Right after we moved mom and dad into the assisted living facility, oh I guess about 4 weeks ago, I was hanging pictures of her grandkids on the wall. She was sitting behind me and she called me by name.
Yes ma’am? I didn’t turn around, just kept hammering.
Again, she called me – by my FULL name – and tapped me hard in my back.
Yes ma’am? I turned around and came off the step ladder.
Her eyes were clear, lucid. And she rather forcefully – I love you.
I love you too, Mom.
She then took a step back – You’ve lost weight! You look GOOD!
And as I was preening and thanking her (because no one else in my family had noticed) the cloud went back over her eyes. And that was the last lucid moment I had with my mom.
My body is exhausted. I made 5 trips into the interior this summer – the longest 2 weeks, the shortest 3 days. I’ve moved 8 carloads and a 15 foot truck of ‘memoralbilia’ – all the pictures, slides, 8MM movies…
I honestly thought I would put mom’s Christmas up and video – Look Mom!
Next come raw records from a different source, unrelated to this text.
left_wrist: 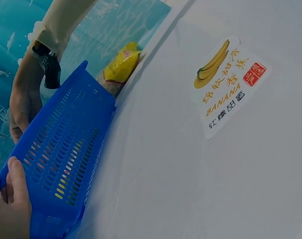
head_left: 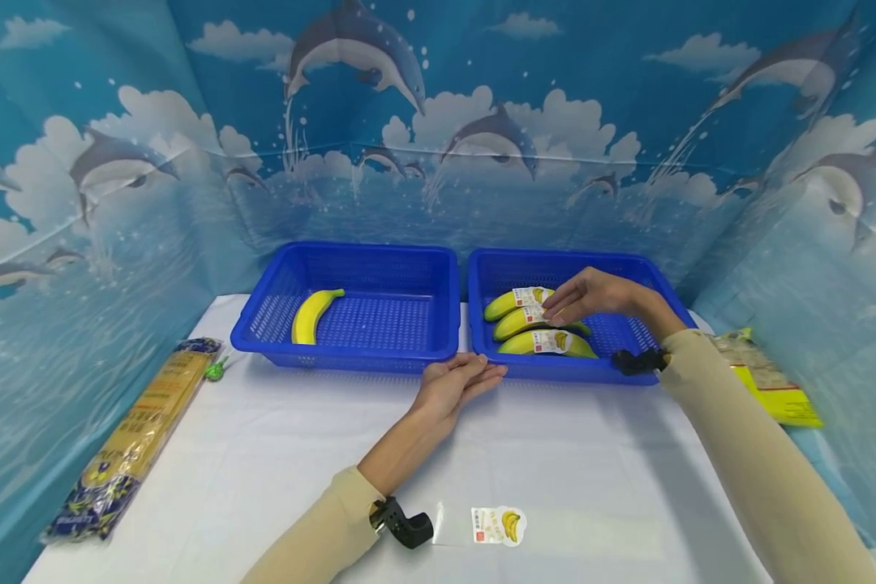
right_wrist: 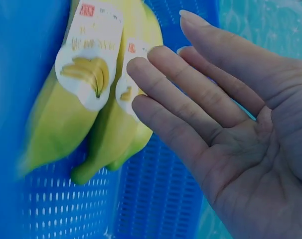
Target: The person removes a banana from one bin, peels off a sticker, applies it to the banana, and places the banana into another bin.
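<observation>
My right hand [head_left: 591,296] hovers over the right blue basket [head_left: 650,280], palm turned down and fingers extended with nothing in them. Fingertips come right beside three bananas [right_wrist: 66,129] lying side by side, each bearing a white banana label [right_wrist: 86,69]. At the inner front corner of that basket, my left hand [head_left: 448,389] rests with loosely extended fingers [left_wrist: 19,179] along the rim. One unlabelled yellow banana [head_left: 311,318] lies in the left blue basket [head_left: 343,354].
A clear strip with one banana sticker [head_left: 498,526] lies on the white table [head_left: 321,438] near the front. To the left are a long noodle packet [head_left: 142,422] and a small green item [head_left: 216,371]. A yellow bag [head_left: 770,381] sits on the right; printed curtains surround the table.
</observation>
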`<state>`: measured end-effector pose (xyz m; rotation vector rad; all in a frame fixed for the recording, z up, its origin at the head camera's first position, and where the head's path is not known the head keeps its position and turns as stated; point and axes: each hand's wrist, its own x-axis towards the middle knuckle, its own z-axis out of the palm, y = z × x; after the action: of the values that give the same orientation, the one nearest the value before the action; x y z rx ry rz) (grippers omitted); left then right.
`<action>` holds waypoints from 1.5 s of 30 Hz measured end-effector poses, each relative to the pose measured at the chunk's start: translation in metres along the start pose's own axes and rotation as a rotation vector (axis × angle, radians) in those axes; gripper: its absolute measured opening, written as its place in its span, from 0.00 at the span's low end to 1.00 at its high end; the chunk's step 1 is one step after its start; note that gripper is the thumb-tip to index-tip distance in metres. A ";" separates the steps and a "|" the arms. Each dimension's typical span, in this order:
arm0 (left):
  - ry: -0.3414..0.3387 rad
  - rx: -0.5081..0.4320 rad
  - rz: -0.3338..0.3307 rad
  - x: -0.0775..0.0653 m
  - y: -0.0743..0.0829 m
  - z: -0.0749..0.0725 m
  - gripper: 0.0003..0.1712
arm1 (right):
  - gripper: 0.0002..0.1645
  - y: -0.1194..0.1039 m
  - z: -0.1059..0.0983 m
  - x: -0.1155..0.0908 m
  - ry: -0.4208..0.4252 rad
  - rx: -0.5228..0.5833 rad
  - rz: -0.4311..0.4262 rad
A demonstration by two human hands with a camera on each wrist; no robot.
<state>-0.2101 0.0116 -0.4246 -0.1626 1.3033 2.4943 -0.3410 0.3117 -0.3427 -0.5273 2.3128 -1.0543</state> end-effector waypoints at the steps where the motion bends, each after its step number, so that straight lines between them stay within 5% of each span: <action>1: -0.003 0.003 0.001 0.000 0.000 0.000 0.07 | 0.29 -0.001 0.001 -0.001 0.002 -0.006 -0.007; 22: -0.023 0.006 -0.004 -0.002 0.006 -0.007 0.04 | 0.30 -0.021 0.035 -0.012 -0.027 0.093 -0.182; 34: -0.020 0.044 -0.019 -0.012 0.016 -0.019 0.14 | 0.20 -0.033 0.071 -0.018 0.161 -0.006 -0.345; 45: -0.074 0.216 0.003 -0.031 0.021 -0.030 0.11 | 0.13 -0.044 0.106 -0.017 0.314 0.024 -0.438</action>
<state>-0.1896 -0.0310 -0.4180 -0.0176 1.5298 2.3178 -0.2568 0.2341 -0.3617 -0.9477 2.5117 -1.4534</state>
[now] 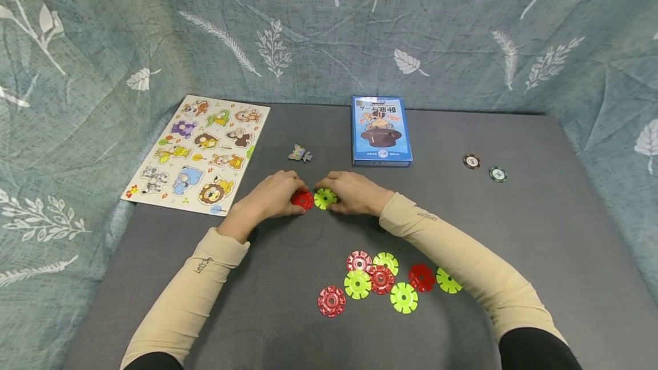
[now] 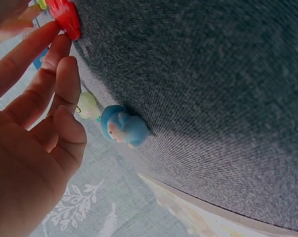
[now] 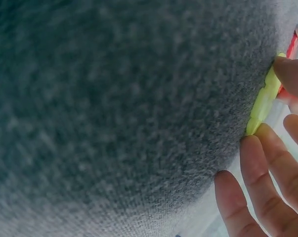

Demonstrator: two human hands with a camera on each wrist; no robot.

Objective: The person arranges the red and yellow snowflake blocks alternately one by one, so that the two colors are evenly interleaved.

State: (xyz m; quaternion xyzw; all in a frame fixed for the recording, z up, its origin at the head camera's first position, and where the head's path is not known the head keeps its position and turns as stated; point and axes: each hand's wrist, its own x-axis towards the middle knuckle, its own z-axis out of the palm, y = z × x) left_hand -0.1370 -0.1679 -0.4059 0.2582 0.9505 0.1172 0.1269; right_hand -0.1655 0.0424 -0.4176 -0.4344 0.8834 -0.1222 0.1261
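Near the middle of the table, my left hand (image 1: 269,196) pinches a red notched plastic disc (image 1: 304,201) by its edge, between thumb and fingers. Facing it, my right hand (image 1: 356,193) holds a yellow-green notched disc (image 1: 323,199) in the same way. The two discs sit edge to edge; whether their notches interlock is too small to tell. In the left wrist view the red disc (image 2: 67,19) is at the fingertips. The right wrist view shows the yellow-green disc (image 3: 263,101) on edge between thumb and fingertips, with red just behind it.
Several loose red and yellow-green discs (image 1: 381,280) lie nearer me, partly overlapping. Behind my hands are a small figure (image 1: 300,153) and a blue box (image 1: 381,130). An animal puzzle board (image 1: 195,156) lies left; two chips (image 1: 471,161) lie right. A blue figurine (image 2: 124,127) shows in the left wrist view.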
There’s your trees and ornaments. They’re so pretty.
Now, I’ll put them up and cry.
This week, we lost Fedoralady, I found out yesterday we also lost Lady T. There are those who will say, I lost my mom. I didn’t lose her – I know EXACTLY she’s at! I know she wouldn’t want to linger and she wouldn’t want to be in the state she’s been in the last 18 months.
I say this often – tell the people you love, you love them. Don’t let stupid shit, like politics or religious differences or any of that get between you and them or you and friends. Savor your relationships. God made us all different for a reason.
I will be busy for the next 7 days. Love each other. No fighting. I’ll kick your butts.
And discover you’re missing something you didn’t know you had.
I live in a bubble.
Yesterday, I was informed that Angie- Fedoralady – passed away very suddenly.
I didn’t know Angie. It seems she was moving on about the time I entered the scene. Her name was familiar (similar to someone I occasionally cross paths with in another fandom) so I went on a hunt, finding myself somewhere completely different than I anticipated, but still I found her, saw why her name was so familiar.
The last 24 hours, my WordPress, my facebook, has been filled to the brim with much sadness, condolences to family and friend. Fedoralady was a writer and had a much beloved blog – The Armitage Effect. And now that it’s too late, I think maybe I would like her because she loved someone I love very much.
I should be satisfied that her blog and her many writings are still available. I found her at Dreamerfiction, so when my life quietens down in the next few weeks, I’ll head that way. I say I should be… but it’s not the same.
I’m sorry I missed you, Angie. Much love and condolences to your family and friends.
I am taking my last trip into the Interior. I probably won’t be back until Thanksgiving and that hurts. I have a lot of work to do here at the house and then when I return, I will have one week to lesson plan through the end of September and clean and rearrange the house before my landlord does the bi-yearly inspection in mid-August.
I will also take Gizzy to the vet for shots and tests. As much as I hate it, I don’t think our home is the best home for him. I will be talking fostercare for him. It’s breaking my heart.